» TRY IT:
What lines in this listing contain the string "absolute"? Report each one by copying it.

[SOURCE DATA Boundary: Start]

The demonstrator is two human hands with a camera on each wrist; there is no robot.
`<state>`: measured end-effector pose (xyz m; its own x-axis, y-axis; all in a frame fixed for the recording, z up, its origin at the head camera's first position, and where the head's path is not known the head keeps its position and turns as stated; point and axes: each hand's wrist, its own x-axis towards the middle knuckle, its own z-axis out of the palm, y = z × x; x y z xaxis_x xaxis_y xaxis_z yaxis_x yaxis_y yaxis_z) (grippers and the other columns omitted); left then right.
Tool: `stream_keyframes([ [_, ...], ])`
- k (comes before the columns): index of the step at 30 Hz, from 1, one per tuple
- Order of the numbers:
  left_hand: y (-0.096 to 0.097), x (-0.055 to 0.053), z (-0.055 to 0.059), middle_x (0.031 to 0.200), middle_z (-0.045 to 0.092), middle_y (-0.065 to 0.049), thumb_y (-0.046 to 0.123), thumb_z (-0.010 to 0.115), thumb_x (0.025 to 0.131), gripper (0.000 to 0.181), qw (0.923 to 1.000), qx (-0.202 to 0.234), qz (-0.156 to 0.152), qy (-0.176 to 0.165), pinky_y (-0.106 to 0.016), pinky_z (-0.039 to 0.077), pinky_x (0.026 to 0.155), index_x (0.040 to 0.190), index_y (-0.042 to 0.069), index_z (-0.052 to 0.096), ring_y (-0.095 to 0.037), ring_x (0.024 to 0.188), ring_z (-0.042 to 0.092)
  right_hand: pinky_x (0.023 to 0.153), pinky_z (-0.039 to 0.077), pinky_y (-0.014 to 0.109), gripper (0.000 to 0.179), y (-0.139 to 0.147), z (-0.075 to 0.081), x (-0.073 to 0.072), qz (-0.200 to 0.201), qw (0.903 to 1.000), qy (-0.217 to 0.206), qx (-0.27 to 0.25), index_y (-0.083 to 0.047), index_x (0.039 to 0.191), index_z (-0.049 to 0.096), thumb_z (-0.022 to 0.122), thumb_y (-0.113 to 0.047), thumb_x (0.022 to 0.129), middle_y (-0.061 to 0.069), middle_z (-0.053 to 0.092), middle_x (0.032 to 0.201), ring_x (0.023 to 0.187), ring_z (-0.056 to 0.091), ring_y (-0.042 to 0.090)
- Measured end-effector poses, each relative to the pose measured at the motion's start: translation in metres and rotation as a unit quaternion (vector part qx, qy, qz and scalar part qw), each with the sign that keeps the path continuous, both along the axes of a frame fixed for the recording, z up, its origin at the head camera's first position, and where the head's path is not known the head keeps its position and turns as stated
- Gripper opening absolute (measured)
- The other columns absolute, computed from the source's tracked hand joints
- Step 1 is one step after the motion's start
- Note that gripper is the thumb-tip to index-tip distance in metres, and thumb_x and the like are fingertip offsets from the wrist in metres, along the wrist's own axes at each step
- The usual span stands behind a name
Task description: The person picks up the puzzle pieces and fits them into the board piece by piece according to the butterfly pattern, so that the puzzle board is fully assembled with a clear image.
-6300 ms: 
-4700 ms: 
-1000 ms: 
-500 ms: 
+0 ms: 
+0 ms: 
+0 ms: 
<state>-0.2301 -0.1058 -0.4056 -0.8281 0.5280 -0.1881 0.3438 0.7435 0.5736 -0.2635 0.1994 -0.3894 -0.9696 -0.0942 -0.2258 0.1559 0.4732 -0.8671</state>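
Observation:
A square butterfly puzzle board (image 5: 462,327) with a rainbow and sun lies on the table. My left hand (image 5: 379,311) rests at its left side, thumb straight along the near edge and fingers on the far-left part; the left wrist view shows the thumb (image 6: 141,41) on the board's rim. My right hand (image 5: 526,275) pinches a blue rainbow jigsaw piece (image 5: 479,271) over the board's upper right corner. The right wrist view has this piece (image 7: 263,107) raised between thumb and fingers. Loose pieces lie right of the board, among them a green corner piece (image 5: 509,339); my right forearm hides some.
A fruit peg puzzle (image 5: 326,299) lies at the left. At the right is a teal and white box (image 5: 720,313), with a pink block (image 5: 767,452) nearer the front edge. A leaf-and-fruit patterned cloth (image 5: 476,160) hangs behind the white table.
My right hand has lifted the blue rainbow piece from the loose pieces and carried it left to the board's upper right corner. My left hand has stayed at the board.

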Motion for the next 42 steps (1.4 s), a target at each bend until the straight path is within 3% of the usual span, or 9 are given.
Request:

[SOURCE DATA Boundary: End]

» SOLUTION FOR THIS TASK:
- Gripper opening absolute (measured)
- The other columns absolute, computed from the source's tracked hand joints

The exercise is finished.